Frage: Ich, 52, mache mir Sorgen, dass der ganze Betrieb zerstört werden könnte. Wir haben viel gearbeitet, den Hof immer vergrössert. Der älteste Sohn (25) hat Landwirt gelernt und arbeitet auf dem Betrieb. Er wäre bereit, zu übernehmen. Mein Mann, 55, kann nicht loslassen. Ich finde, er hat ein Alkoholproblem. Er streitet es ab. Wie sollen wir das Thema Alkohol angehen?
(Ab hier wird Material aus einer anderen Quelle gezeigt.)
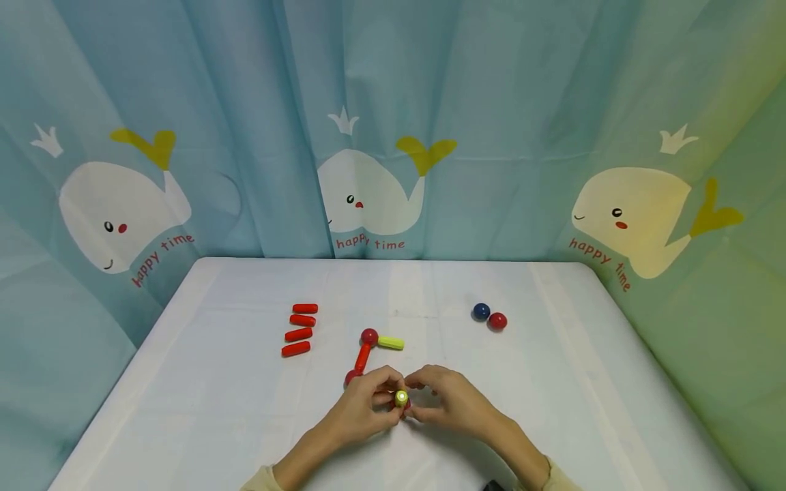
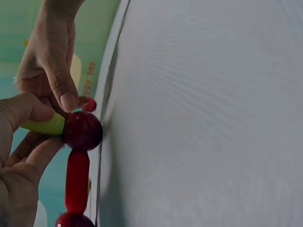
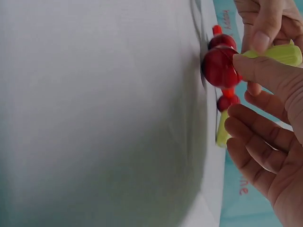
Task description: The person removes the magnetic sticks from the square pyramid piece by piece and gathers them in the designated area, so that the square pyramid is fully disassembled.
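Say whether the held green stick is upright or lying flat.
Upright: the stick rises from a ball, pointing away from the table.

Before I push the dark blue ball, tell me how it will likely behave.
The dark blue ball will probably roll at a light push, being round on a flat-looking table. Its shiny surface suggests it may slip between fingertips. Pushed toward the red ball close beside it, it would likely knock that one too.

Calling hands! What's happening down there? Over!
Left hand pinching green stick, one end against red ball. Right hand close beside ball. Nothing seen blocking.
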`<move>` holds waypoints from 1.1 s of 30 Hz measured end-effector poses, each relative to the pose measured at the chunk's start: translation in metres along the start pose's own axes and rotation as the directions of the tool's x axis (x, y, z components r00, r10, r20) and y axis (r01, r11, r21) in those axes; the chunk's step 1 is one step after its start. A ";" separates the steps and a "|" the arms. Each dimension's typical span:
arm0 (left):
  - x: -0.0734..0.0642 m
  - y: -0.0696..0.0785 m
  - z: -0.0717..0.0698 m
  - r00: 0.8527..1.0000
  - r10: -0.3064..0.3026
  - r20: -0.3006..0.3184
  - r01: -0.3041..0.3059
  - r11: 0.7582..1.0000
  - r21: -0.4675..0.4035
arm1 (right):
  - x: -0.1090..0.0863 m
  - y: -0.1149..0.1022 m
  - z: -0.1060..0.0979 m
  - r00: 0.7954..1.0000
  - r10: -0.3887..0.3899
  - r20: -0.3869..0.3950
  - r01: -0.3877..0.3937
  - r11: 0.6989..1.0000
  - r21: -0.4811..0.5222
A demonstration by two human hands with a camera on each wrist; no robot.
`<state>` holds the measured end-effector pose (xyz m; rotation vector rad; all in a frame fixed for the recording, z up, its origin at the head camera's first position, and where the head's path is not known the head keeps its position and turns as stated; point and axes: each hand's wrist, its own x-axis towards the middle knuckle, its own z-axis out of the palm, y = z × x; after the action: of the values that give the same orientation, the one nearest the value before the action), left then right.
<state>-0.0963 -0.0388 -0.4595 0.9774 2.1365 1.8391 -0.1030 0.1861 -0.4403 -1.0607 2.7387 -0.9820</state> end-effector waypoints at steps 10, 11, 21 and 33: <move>-0.009 -0.001 -0.012 0.998 -0.060 -0.013 0.060 0.996 0.069 | 0.010 -0.004 0.013 0.997 0.054 0.048 -0.055 0.998 0.016; -0.010 -0.001 -0.014 0.999 -0.052 -0.013 0.053 0.994 0.095 | 0.011 -0.005 0.013 0.997 0.060 0.045 -0.060 0.998 -0.002; -0.013 0.001 -0.021 0.998 -0.025 -0.065 0.052 0.893 0.448 | 0.010 -0.010 0.007 0.988 0.156 0.015 -0.153 0.981 -0.120; -0.016 -0.004 -0.020 0.996 -0.007 -0.088 0.054 0.834 0.549 | 0.006 -0.011 0.008 0.969 0.243 -0.037 -0.246 0.962 -0.115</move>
<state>-0.0957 -0.0643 -0.4631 0.9610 2.7953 1.2705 -0.0993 0.1715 -0.4397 -0.7017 2.8872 -0.8093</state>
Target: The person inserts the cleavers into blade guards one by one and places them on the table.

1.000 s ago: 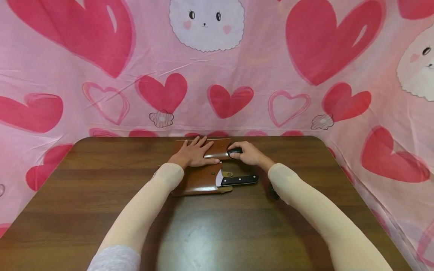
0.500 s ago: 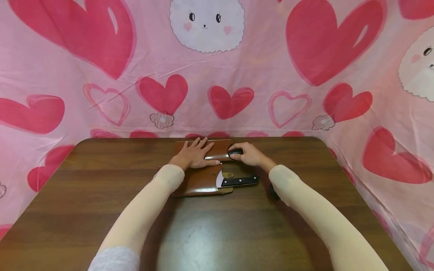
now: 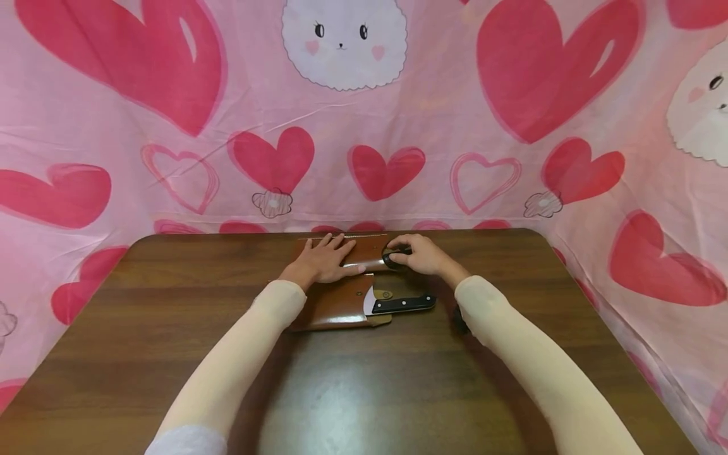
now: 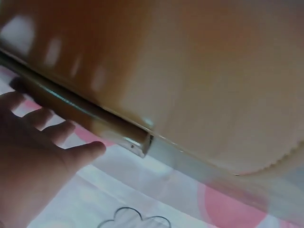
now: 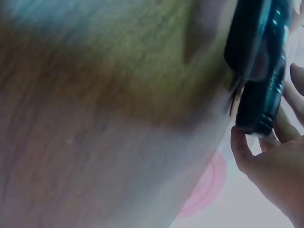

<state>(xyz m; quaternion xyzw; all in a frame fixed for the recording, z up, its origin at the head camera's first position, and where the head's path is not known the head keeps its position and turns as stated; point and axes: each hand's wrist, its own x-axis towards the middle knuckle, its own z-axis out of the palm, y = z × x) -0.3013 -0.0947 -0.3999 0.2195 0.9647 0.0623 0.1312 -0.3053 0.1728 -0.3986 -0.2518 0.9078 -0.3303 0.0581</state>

Antwort: Mit dieser Anfrage haben Sie schon einen riesigen Schritt zur Problemlösung gemacht. Herzlichen Glückwunsch! Sehr oft zerstört der Alkohol ganze Familien und auch Höfe, weil nicht offen und klar darüber geredet wird. Das Problem nimmt schleichend zu.

Die betroffene Person erfindet Ausreden. Die ganze Familie lässt sich in diese Ausrede-Geschichten einbauen und hilft, die Situation unter dem Deckel zu halten. Man redet dann von «Co-Abhängigkeit».

Klar ansprechen

Den ersten Schritt haben Sie bereits getan. Sie stellen das Thema über die Familie hinaus ernsthaft zur Diskussion. Wenn Ihr Mann das Problem abstreitet, entwickeln Sie als Familie eine Abmachung, gemäss der über einige Wochen ganz auf Alkohol verzichtet wird.

Wenn die Familie den Ernst der Lage erkannt hat, und alle mitmachen, dann werden Sie erkennen, ob ein Entzug und eine Suchtberatung nötig ist oder nicht. Aber Achtung: Sie müssen genau und ehrlich hinschauen, ob alle mitmachen, oder ob jemand aus «Erbarmen» oder «Co-Abhängigkeit» Alkohol besorgt oder ihr Mann irgendwo noch versteckte Reserven oder einen anderen Zugang hat.

Was tun bei Suchtproblemen?

[IMG 2]Ein Suchtproblem kann man nicht locker selber lösen! Es gibt gute Suchtberatungen für einen Entzug. Unterstützen Sie als ganze Familie Ihren Mann bei diesem Schritt. Und vor allem auch bei den nötigen Veränderungen, damit er nach dem Entzug nicht wieder rückfällig wird. Vielleicht ist die Hofübergabe eine gute Veränderung. Dann gehören aber auch klare Strukturen und ein guter Arbeitsvertrag für Ihren Mann zu dieser Übergabe. Vielleicht steht ja auch eine Anstellung ausserhalb des Betriebes zur Diskussion?

Meist steht hinter einer Sucht eine Unzufriedenheit mit der momentanen Lebenssituation. Diese gilt es parallel zum körperlichen Entzug zu suchen. Es ist wichtig, dass nach einem Entzug die Strukturen so verändert werden, dass die belastenden Themen echt geändert werden. Wenn sich gute und spannende Alternativen für Ihren Mann finden, dann wird er auch eher den Betrieb loslassen können. Möglicherweise ist er ja in das Alkoholproblem gerutscht, weil er mit dem Generationenwechsel überfordert ist. Er muss noch zehn Jahre Geld verdienen, der Sohn ist im Saft und wäre bereit.

Der Vater hat Mühe, in die Rolle des Angestellten zu wechseln. Er sieht aber auch, dass er den Betrieb ohne die Energie des Sohnes nicht mehr führen kann. Das sind nicht einfache Situationen, da ist die Flucht in den Alkohol manchmal einfacher, als sich der Diskussion zu stellen. Falls diese Interpretation zutrifft, sollten Sie als Familie – vielleicht mit der Unterstützung einer externer Beratung – ein solches Gespräch in Bewegung bringen.